**Exercise prompt:** From the data below, return the exact lines starting at the line containing "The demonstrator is" and ending at the line containing "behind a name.", both included, and nothing else.

**Data excerpt:**
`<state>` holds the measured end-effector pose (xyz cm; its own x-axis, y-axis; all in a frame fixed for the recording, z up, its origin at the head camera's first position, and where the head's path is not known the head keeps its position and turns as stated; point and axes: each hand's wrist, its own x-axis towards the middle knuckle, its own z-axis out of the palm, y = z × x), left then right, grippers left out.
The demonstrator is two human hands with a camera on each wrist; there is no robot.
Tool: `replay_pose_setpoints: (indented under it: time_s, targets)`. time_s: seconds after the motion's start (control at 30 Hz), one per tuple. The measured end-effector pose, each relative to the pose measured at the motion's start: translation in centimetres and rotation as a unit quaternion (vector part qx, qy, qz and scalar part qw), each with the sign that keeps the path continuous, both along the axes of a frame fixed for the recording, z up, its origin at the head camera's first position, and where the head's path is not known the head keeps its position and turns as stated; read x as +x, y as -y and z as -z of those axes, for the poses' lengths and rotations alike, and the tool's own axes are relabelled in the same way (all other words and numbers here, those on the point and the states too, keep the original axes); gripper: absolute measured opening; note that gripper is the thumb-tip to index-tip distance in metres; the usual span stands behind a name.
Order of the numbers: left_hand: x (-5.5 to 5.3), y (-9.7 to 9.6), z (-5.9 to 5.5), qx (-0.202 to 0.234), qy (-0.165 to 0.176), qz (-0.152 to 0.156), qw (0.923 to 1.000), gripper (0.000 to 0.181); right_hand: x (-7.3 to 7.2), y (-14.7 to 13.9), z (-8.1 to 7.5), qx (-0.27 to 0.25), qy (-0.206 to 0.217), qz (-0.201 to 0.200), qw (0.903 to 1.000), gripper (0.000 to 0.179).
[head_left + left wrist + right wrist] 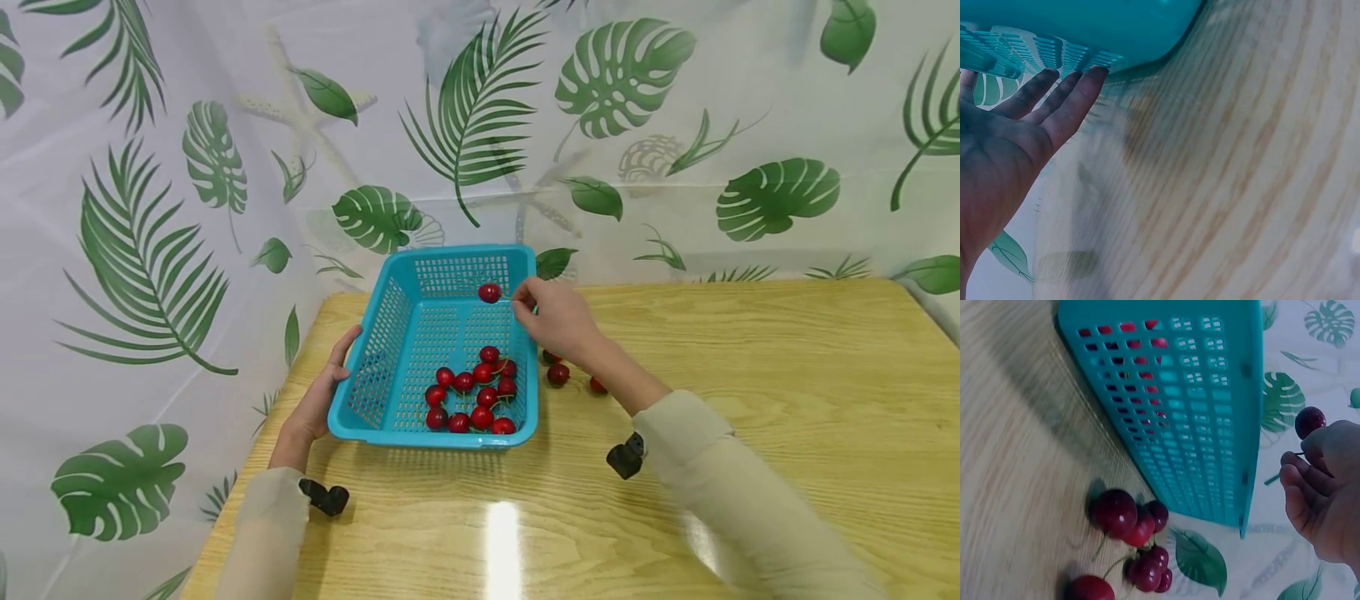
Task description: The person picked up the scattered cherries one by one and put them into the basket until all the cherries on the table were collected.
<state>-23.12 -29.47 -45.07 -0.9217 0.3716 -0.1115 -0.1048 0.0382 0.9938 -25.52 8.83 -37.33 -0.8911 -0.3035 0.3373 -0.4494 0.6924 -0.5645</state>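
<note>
A blue plastic basket (462, 439) with perforated walls stands on the table, several red cherries (482, 417) gathered in its near right part. Above its far right area, my right hand (553, 315) pinches a cherry (489, 292) by the stem; the fruit hangs out past the fingertips, also visible in the right wrist view. My left hand (324, 392) rests against the basket's left side, its fingers fairly straight and touching the wall, as the left wrist view shows (1029, 125).
Several loose cherries (1141, 525) lie on the wooden table (750, 400) just right of the basket, partly hidden by my right forearm in the head view. A leaf-printed cloth (480, 125) hangs behind and to the left of the table.
</note>
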Motion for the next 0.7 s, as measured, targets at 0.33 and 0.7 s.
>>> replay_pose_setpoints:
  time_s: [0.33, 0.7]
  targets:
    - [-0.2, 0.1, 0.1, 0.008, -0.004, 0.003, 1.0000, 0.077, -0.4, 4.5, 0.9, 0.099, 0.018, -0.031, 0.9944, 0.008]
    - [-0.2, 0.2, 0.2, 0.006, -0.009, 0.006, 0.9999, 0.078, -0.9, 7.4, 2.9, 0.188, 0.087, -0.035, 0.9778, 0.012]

**Result:**
The demonstrator is two human hands with a camera on each wrist; there is no robot.
Tool: `replay_pose_setpoints: (indented under it: time_s, targets)`. time_s: seconds after the motion's start (control at 30 Hz), one per tuple. The measured end-effector pose, each relative to the pose measured at the motion's start: translation in centimetres and rotation as a unit quaternion (vector part qx, qy, qz and scalar part qw), each with the sign that keeps the path continuous, both along the axes of a frame fixed for the recording, z up, its origin at the head camera's first position, and where the head's path is not known the head keeps its position and turns as stated; read x as +x, y as -y and z as -z of those axes, for the poses' lengths and rotations alike, and the tool's own axes are relabelled in the same way (all other words and numbers here, those on the point and the states too, keep the original axes); gripper: absolute measured opening; note that gripper is the thumb-tip to index-tip distance in metres; the usual span stands behind a name.

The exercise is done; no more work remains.